Kein Wunder, dass sich Jim erst einmal wieder in sein altes Leben hinein finden muss. Erneut verliert er sein Herz, aber auf andere Weise, als er Annie, seine alte High-School-Liebe trifft. Sie ist gerade erst mit ihrer 12jährigen Tochter nach Shula zurückgekehrt, nachdem sie seit ein paar Jahren verwitwet ist. In ihrer Liebesgeschichte ist aber stets irgendwie Annies verunglückter Mann in Gedanken gegenwärtig. So ist es auch der Wunsch den Tod zu verstehen, was Jim und Annie verbindet.
Ganz allmählich schleichen sich immer mehr futuristische, skurrile, phantasievoll überschäumende Elemente in das Geschehen ein, manchmal auch mit satirischem Unterton. Die Technologie in Jims Umfeld ändert sich rapide, so übernehmen z.B. im Lauf der Zeit Hologramme Jobs im Kundenservice.

Als Leute um ihn, wie z.B. sein eigener Vater, anfangen, an bestimmten Orten Geister wahrzunehmen, muss Jim unbedingt die Wahrheit wissen. Denn sein „Beinahe-Tod“ hat ihn für Übernatürliches sensibilisiert. Diese Geisterwahrnehmungen kreisen immer wieder um ein gewisses Haus…
Erst verfolgt Jim Publikationen der Naturwissenschaftlerin Sally Zinker, die sich mit der Existenz an sich beschäftigt, dann versucht er sie selber zu finden. Zinker meint , dass das Universum nur zu 93 Prozent existiere.

In regelmäßigen Abständen unterbricht der Autor die Geschichte, um von Clara Lennox, einer früheren Einwohnerin von Shula zu berichten, deren Schicksal vor vielen Jahrzehnten mit einem speziellen, mysteriösen Haus verbunden war. Die Tragödie ihres Lebens wird dabei sehr präsent.
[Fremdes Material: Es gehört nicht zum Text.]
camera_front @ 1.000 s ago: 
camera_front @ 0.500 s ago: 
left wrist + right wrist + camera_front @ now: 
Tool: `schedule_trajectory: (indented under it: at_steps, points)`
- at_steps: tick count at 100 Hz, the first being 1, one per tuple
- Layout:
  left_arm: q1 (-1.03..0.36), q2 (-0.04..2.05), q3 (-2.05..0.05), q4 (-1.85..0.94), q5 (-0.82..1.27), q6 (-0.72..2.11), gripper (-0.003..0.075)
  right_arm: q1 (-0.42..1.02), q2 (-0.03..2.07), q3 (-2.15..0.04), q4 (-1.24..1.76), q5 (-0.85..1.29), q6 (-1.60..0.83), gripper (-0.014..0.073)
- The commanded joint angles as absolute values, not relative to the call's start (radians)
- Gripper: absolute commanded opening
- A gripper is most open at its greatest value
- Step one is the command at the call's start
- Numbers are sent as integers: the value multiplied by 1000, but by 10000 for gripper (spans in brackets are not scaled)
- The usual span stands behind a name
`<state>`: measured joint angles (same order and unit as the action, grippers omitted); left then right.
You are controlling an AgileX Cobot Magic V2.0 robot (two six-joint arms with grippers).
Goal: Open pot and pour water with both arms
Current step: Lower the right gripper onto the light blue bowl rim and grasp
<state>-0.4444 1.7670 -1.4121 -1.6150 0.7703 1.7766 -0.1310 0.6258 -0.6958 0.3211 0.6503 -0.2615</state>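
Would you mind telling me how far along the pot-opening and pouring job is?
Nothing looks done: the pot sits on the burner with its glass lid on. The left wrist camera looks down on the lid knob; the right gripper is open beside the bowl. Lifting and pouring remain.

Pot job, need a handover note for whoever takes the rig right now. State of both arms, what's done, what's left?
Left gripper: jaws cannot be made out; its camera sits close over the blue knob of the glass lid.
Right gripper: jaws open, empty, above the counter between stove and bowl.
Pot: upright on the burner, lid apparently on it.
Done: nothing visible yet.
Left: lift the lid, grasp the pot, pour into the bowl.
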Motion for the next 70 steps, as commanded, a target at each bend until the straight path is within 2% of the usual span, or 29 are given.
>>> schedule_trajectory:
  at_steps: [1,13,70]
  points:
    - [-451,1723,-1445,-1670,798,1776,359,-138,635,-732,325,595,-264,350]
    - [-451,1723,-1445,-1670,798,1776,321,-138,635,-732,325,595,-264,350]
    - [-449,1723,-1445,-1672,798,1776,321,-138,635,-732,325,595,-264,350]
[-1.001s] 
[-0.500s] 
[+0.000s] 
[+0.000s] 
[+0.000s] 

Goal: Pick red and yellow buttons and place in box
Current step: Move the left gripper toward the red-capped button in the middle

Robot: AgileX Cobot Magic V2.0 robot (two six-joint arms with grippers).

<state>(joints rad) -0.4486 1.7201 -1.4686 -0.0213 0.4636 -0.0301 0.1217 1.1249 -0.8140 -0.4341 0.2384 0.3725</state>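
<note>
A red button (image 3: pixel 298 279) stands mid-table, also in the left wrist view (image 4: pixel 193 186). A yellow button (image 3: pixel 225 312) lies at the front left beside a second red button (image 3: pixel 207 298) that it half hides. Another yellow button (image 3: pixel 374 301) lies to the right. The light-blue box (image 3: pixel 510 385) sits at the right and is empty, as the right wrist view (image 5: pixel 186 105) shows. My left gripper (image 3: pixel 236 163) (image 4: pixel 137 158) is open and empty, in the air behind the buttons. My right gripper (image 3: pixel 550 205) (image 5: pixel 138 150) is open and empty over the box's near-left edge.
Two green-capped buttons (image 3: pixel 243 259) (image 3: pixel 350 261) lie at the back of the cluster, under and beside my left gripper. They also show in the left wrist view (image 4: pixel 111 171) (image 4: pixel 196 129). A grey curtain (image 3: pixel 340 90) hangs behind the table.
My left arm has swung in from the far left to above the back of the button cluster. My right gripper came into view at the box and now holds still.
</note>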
Manchmal überlegt nicht nur Jim, sondern auch der/die Lesende, ob man sich nicht gerade in einem wirren Traum aus Jims Nachleben befindet.

Fazit
Das Buch bemüht sich, auf ganz andere Art, sich mit philosophischen Fragen und dem Leben nach dem Tod zu befassen. Der Autor bewegt grundsätzliche Fragen im Leben eines Menschen: den Umgang mit Verlust eines geliebten Menschen, mit der Natur der Zeit und der Vergänglichkeit, dem Verhältnis in einer Beziehung. So ringt Jim darum, ein guter Ehemann und Stiefvater zu sein.
Das waren interessante Aspekte, allerdings nervten mich zusehends die skurrilen Ideen und ich hatte das Gefühl, der Autor verzettelte sich.

Mir gefiel das feine Auge des Autors für emotionale Details in Jims Beziehungen, z.B. im Verhältnis von Jim und seinem Vater oder in der Beziehung zu Annie, in der Jim nicht die Eifersucht auf deren verstorbenen ersten Mann auszudrücken vermag.